The installations under Naval Base Coronado's authority include Naval Air Station North Island, the primary aircraft carrier support facility on the West Coast; Naval Amphibious Base Coronado on the Silver Strand, home of BUD/S and the SEAL teams; Naval Outlying Landing Field Imperial Beach, the helicopter field known as the 'Helicopter Capital of the World'; and smaller facilities at San Clemente Island, San Nicolas Island, and auxiliary support sites. The 1997 consolidation followed Base Realignment and Closure recommendations that identified administrative inefficiencies across the San Diego naval complex. Consolidation did not close facilities — all eight installations continued operating — but unified their command and support functions. The command's mission is enabling Naval Special Warfare operations, carrier aviation, and the specialized training that supports both.
The largest and most historically significant of the eight installations is Naval Air Station North Island, occupying the northern portion of the Coronado peninsula at the entrance to San Diego Bay. North Island was the birthplace of American naval aviation: in 1910 and 1911, Glenn Curtiss conducted early experiments there with waterplanes. The first aircraft carrier landing in the United States was made at North Island. The first round-the-world flight, completed in 1924, ended there. During World War II, North Island served as a primary maintenance and overhaul facility for carrier aircraft, and its runways handled the flow of aircraft being repaired and returned to the fleet. Today NAS North Island is a primary West Coast carrier homeport, with nuclear-powered aircraft carriers tied to its piers between deployments.
Naval Base Coronado's identity is substantially shaped by Naval Special Warfare Command, which is headquartered at NAB Coronado and directs all Navy SEAL operations globally. NSW Command oversees eight SEAL teams, the Special Warfare Combatant-craft Crewmen, and the support elements that sustain special operations. The concentration of special warfare capability in the Coronado complex reflects decades of investment: training facilities, equipment, ranges, and the institutional knowledge accumulated by the NSW community over sixty years of operations. The training beaches and dive facilities on the Silver Strand, the parachute training at San Clemente Island, the maritime operations infrastructure at NAB — all of it serves the production and maintenance of special operations forces.
Naval Base Coronado's 57,000 acres extend well beyond the Coronado peninsula visible from downtown San Diego.
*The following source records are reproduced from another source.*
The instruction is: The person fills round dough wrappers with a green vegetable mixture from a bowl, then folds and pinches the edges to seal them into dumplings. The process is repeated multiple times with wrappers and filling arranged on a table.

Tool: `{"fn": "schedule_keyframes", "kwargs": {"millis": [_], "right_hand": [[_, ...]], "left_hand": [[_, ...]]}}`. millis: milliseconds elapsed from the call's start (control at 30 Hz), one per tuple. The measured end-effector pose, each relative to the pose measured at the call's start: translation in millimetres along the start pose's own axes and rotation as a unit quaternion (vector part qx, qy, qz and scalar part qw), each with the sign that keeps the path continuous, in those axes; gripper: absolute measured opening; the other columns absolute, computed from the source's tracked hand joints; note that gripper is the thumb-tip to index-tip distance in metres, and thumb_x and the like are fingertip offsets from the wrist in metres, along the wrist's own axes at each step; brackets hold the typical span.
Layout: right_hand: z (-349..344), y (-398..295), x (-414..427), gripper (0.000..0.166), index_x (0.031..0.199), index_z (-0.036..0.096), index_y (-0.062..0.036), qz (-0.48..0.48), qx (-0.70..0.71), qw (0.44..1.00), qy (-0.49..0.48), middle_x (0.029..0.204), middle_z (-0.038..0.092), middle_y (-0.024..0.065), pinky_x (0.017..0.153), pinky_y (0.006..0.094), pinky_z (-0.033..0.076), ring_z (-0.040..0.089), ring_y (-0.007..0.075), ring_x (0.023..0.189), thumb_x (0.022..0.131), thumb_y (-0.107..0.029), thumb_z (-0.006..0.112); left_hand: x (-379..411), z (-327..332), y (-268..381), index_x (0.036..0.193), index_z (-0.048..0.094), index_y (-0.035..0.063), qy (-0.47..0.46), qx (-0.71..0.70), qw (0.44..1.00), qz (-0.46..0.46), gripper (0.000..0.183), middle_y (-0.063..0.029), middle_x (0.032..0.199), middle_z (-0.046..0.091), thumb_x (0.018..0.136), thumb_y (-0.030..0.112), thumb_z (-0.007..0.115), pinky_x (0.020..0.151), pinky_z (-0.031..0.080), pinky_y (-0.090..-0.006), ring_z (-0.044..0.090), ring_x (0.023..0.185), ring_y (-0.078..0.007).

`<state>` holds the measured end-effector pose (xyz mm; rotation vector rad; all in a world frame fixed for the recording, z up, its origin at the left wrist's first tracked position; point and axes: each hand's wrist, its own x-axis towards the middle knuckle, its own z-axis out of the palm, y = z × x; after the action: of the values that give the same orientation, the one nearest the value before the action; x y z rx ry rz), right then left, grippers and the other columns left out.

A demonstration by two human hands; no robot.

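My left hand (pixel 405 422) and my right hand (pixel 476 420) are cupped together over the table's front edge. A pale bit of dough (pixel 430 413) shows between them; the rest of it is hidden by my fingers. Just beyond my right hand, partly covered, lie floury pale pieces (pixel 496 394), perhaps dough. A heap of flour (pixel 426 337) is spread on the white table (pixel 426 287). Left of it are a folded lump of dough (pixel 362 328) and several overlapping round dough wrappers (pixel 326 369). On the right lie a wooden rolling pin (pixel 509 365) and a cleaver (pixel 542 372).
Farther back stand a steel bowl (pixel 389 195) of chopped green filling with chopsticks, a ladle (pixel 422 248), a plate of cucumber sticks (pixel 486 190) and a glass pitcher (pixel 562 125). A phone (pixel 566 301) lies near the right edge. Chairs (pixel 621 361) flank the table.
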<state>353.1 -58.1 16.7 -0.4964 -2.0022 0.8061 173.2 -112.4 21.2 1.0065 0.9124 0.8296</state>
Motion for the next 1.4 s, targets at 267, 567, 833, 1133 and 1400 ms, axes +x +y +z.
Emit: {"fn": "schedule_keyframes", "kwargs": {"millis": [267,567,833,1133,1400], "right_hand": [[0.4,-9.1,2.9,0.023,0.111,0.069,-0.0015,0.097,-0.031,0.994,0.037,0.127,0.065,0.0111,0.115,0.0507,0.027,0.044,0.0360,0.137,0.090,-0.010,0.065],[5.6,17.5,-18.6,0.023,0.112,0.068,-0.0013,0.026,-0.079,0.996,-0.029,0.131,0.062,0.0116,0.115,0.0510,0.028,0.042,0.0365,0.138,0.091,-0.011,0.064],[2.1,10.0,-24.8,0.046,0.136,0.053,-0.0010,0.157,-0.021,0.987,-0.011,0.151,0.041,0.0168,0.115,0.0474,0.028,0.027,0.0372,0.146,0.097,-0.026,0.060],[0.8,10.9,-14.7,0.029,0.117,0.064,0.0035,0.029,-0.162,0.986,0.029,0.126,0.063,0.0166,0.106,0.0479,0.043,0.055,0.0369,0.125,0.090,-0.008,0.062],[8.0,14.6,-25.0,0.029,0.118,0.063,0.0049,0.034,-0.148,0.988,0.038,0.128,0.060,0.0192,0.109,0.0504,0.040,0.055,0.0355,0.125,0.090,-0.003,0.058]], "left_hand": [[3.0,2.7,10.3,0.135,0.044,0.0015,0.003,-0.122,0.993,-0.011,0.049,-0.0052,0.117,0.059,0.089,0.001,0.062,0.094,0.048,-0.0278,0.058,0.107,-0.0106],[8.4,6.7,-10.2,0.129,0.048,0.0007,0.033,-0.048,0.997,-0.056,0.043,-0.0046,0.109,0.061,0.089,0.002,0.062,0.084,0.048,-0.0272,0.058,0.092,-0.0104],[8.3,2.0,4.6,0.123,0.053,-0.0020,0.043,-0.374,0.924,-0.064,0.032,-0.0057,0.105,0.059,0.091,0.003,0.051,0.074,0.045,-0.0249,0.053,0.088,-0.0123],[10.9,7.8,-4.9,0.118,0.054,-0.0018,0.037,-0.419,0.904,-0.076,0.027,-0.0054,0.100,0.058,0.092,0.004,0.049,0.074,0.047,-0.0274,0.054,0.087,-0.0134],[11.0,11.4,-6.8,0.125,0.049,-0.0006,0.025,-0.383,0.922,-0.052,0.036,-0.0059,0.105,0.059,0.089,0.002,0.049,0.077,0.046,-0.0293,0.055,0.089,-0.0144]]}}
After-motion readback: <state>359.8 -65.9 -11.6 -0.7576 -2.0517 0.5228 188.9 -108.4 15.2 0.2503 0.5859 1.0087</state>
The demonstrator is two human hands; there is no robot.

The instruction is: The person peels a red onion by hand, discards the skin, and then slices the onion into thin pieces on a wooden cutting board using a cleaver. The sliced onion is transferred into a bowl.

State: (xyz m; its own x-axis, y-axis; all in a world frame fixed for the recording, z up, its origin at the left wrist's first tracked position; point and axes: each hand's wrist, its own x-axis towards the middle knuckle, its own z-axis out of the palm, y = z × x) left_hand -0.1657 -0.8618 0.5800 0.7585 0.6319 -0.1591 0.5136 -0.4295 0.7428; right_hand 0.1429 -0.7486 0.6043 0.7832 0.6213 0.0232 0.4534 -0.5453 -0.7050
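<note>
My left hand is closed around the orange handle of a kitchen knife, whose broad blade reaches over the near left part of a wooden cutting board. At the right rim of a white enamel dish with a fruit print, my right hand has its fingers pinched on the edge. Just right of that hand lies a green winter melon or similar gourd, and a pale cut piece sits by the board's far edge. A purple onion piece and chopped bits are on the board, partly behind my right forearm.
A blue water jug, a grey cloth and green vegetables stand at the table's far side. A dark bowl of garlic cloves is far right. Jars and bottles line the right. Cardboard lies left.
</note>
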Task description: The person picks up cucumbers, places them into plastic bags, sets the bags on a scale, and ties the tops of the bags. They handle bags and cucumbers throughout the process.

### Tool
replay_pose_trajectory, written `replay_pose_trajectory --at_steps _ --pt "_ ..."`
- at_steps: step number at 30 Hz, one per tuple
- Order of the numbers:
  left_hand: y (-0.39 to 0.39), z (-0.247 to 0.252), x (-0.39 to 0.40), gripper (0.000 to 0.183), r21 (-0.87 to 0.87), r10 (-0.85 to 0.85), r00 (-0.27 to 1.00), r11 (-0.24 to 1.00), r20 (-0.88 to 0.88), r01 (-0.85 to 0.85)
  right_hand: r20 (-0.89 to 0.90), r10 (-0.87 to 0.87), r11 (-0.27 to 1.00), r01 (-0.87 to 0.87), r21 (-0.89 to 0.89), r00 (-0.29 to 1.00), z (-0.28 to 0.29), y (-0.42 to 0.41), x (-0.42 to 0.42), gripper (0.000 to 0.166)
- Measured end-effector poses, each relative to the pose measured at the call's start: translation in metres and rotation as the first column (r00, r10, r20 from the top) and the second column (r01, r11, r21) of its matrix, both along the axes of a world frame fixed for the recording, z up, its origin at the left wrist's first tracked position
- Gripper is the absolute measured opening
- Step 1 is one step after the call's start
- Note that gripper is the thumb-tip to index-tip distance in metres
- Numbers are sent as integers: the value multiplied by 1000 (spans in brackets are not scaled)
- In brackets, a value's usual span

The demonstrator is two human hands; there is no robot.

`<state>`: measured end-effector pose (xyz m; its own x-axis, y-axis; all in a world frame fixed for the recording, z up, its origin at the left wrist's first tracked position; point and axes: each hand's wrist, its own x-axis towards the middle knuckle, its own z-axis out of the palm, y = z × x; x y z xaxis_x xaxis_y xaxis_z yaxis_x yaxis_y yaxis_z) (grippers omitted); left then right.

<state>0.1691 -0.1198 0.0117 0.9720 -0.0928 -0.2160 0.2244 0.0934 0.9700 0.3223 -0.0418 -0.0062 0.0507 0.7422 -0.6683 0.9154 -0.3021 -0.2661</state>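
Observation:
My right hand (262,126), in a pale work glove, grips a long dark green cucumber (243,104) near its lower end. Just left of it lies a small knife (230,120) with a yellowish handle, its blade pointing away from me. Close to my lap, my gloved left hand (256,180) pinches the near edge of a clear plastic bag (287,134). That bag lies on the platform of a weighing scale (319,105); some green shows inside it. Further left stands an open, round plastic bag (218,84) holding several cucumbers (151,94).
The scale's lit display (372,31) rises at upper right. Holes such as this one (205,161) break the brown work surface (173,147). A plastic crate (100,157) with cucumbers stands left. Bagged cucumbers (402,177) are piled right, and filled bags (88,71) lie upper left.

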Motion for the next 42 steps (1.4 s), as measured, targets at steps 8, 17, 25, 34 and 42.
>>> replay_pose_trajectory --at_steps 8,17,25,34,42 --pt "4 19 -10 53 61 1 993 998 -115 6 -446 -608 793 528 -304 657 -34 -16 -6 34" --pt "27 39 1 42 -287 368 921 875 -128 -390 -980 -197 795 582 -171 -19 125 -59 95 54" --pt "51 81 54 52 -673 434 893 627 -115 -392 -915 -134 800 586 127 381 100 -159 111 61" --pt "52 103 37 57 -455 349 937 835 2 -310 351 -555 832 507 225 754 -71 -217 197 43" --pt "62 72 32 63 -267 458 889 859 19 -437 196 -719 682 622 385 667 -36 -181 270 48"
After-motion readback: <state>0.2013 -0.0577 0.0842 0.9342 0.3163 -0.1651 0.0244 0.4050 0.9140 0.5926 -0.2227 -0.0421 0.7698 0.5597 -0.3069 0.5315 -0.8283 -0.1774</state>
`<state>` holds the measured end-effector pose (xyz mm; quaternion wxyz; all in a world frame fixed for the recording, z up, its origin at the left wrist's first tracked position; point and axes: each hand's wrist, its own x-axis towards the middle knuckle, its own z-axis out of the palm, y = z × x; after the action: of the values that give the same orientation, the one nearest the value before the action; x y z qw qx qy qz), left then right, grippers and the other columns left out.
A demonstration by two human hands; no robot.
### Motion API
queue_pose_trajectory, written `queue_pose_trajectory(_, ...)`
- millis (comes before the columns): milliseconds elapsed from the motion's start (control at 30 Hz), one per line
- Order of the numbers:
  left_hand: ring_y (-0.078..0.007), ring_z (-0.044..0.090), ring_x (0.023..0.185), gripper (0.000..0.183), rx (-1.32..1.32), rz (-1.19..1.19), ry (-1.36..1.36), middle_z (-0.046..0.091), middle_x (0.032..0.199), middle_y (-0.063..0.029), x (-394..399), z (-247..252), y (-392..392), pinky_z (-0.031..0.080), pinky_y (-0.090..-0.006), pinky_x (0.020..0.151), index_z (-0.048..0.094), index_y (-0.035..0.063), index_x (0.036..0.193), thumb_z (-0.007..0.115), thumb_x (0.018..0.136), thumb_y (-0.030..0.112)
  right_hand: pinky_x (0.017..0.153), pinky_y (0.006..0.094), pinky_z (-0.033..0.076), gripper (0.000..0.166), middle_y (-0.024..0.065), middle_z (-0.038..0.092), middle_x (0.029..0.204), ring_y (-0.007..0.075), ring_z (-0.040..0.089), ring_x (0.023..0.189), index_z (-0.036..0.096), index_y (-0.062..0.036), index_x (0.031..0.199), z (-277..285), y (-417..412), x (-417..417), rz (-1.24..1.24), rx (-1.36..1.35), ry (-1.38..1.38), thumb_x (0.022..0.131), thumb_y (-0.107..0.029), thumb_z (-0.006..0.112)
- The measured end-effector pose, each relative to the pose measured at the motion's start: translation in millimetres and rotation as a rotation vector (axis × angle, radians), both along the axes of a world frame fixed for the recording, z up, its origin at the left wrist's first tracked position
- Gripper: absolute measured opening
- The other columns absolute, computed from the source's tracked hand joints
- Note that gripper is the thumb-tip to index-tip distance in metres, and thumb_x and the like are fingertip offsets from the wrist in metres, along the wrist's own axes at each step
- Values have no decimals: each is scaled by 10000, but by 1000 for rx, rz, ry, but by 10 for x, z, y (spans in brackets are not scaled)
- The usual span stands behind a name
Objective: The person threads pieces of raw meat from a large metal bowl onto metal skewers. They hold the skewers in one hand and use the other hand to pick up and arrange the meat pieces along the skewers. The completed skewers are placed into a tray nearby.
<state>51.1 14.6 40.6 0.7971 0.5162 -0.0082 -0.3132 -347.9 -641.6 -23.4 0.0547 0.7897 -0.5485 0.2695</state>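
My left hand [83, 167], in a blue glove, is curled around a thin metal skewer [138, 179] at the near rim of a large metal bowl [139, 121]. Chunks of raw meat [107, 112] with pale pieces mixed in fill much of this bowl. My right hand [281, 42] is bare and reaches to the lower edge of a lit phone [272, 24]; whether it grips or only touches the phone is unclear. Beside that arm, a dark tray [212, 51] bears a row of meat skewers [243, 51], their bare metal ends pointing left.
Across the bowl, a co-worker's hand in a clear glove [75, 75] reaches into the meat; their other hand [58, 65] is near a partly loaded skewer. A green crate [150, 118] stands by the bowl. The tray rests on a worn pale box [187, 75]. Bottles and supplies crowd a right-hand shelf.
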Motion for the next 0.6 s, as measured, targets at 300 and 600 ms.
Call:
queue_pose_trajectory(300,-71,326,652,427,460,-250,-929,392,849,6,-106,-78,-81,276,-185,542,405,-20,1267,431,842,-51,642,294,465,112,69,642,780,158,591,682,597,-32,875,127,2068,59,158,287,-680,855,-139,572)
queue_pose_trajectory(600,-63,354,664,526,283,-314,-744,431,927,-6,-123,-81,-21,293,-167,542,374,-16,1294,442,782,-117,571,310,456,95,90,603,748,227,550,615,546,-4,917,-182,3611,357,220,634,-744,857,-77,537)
San Clemente Island, 68 miles offshore, is used as a live-fire training range and amphibious operations area. San Nicolas Island, 60 miles further west, supports additional training and testing. These offshore islands give the command access to realistic maritime and combined-arms training environments unavailable on the congested Southern California mainland. The economic impact of 36,000 personnel — their salaries, their families' spending, the contracts supporting the installations — is substantial in a San Diego metropolitan area that has long had the military as one of its primary economic sectors. Naval Base Coronado is simultaneously a military command, an urban presence, and a land manager for some of the most ecologically sensitive coastal terrain in California.
Naval Base Coronado encompasses installations across the Coronado peninsula and beyond. NAS North Island (KNZY) is at the northern end of the Coronado peninsula at 32.70°N, 117.21°W — a major visual landmark with carrier piers visible from altitude. NAB Coronado is on the Silver Strand at 32.67°N, 117.15°W. San Diego International Airport (KSAN) is approximately 5 km northeast of NAS North Island. The entire complex is within Class B and restricted airspace requiring coordination with KSAN approach control and NAS North Island tower.